5

Im' trying to do a fulltext search with mysql, to match a string. The problem is that it's returning odd results in the first place.

For example, the string 'passat 2.0 tdi' :

            AND MATCH (
            records_veiculos.titulo, records_veiculos.descricao
            )
            AGAINST (
             'passat 2.0 tdi' WITH QUERY EXPANSION
            )

is returning this as the first result (the others are fine) :

Volkswagen Passat Variant 1.9 TDI- ANO 2003

wich is incorrect, since there's no "2.0" in this example.

What could it be?

edit: Also, since this will probably be a large database (expecting up to 500.000 records), will this search method be the best for itself, or would it be better to install any other search engine like Sphinx? Or in case it doesn't, how to show relevant results?

edit2: For the record, despite the question being marked as answered, the problem with the MySQL delimiters persists, so if anyone has a suggestion on how to escape delimiters, it would be appreciated and worth the 500 points at stake. The sollution I found to increase the resultset was to replace WITH QUERY EXPANSION with IN BOOLEAN MODE, using operators to force the engine to get the words I needed, like :

AND MATCH (
records_veiculos.titulo, records_veiculos.descricao
)
AGAINST (
 '+passat +2.0 +tdi' IN BOOLEAN MODE
)

It didn't solve at all, but at least the relevance of the results as changed significantly.

Riedsio
  • 9,165
  • 1
  • 22
  • 33
yoda
  • 9,912
  • 19
  • 61
  • 90

4 Answers4

8

From the MySQL documentation on Fulltext search:

"The FULLTEXT parser determines where words start and end by looking for certain delimiter characters; for example, “ ” (space), “,” (comma), and “.” (period)."

This means that the period is delimiting the 2 and 0. So it's not looking for '2.0'; it's looking for '2' and '0', and not finding it. WITH QUERY EXPANSION is probably causing relevant related words to show up, thus obviating the need for '2' and '0' to be individual words in the result rankings. A character minimum may also be being enforced.

Robert Elwell
  • 6,443
  • 1
  • 26
  • 32
5

By default I believe mysql only indexes and matches words with 4 or more characters. You could also try escaping the period? It might be ignored this or otherwise using it as a stop character.

methodin
  • 6,473
  • 1
  • 21
  • 25
  • 2
    +1 Can not think why this was negative voted.
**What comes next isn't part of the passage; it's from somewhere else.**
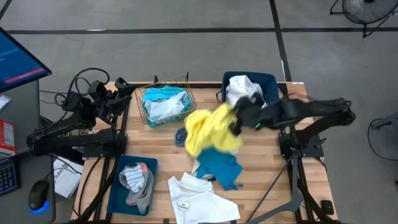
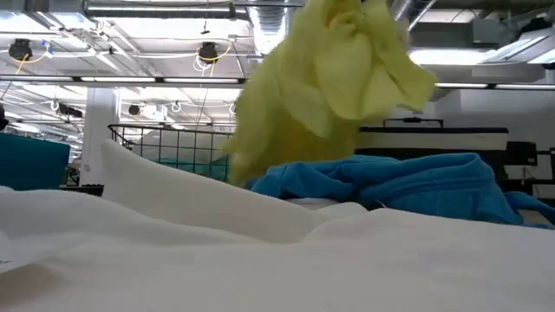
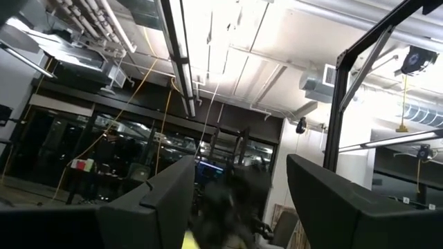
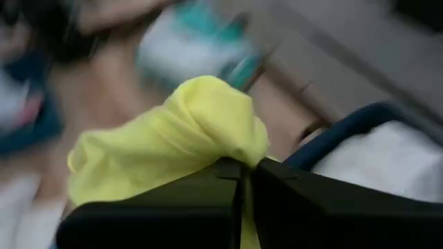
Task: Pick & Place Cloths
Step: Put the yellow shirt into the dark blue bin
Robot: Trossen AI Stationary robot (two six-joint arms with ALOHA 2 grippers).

Very true. `2.0` escaped or not will be ignored unless the server wide default settings have been changed for `FULLTEXT` indexes. – Orbling Dec 10 '10 at 02:05
  • 1
    @Yoda: Have a read here, particularly about `ft_max_word_len`: http://dev.mysql.com/doc/refman/5.1/en/fulltext-fine-tuning.html – Orbling Dec 10 '10 at 02:14
  • any suggestions on how to escape chars? I've tryed using '\', with no success. – yoda Dec 10 '10 at 04:03
  • 1
    Take a look at: http://stackoverflow.com/questions/584976/how-do-you-get-your-fulltext-boolean-search-to-pick-up-the-term-c This doesn't provide an optimal solution but it does provide one. You can also just remove the period all together but you'd have to do it both on input into table and on the search query. – methodin Dec 10 '10 at 15:12
  • Thanks @methodin, saved me a lot of problems :) – yoda Dec 16 '10 at 06:48
4

What is the match rank that it returns for that? Does the match have to contain all "words" my understanding was it worked like Google and only needs to match some of the words.

Having said that, have a mind to the effect of adding WITH QUERY EXPANSION, that automatically runs a second search for "related" words, which may not be what you have typed, but which the fulltext engines deems probably related.

Relevant Documentation: http://dev.mysql.com/doc/refman/5.1/en/fulltext-query-expansion.html

Orbling
  • 19,537
  • 3
  • 48
  • 64
1

The "." is what's matching on 2003 in your query results.

If you're going to do searches on 3 character text strings, you should set ft_min_word_len=3 in your mysql config, restart mysql. Otherwise, a search for "tdi" will return results with "TDI-" but not with just "TDI", because rows with "TDI-" will be indexed but "TDI" alone will not.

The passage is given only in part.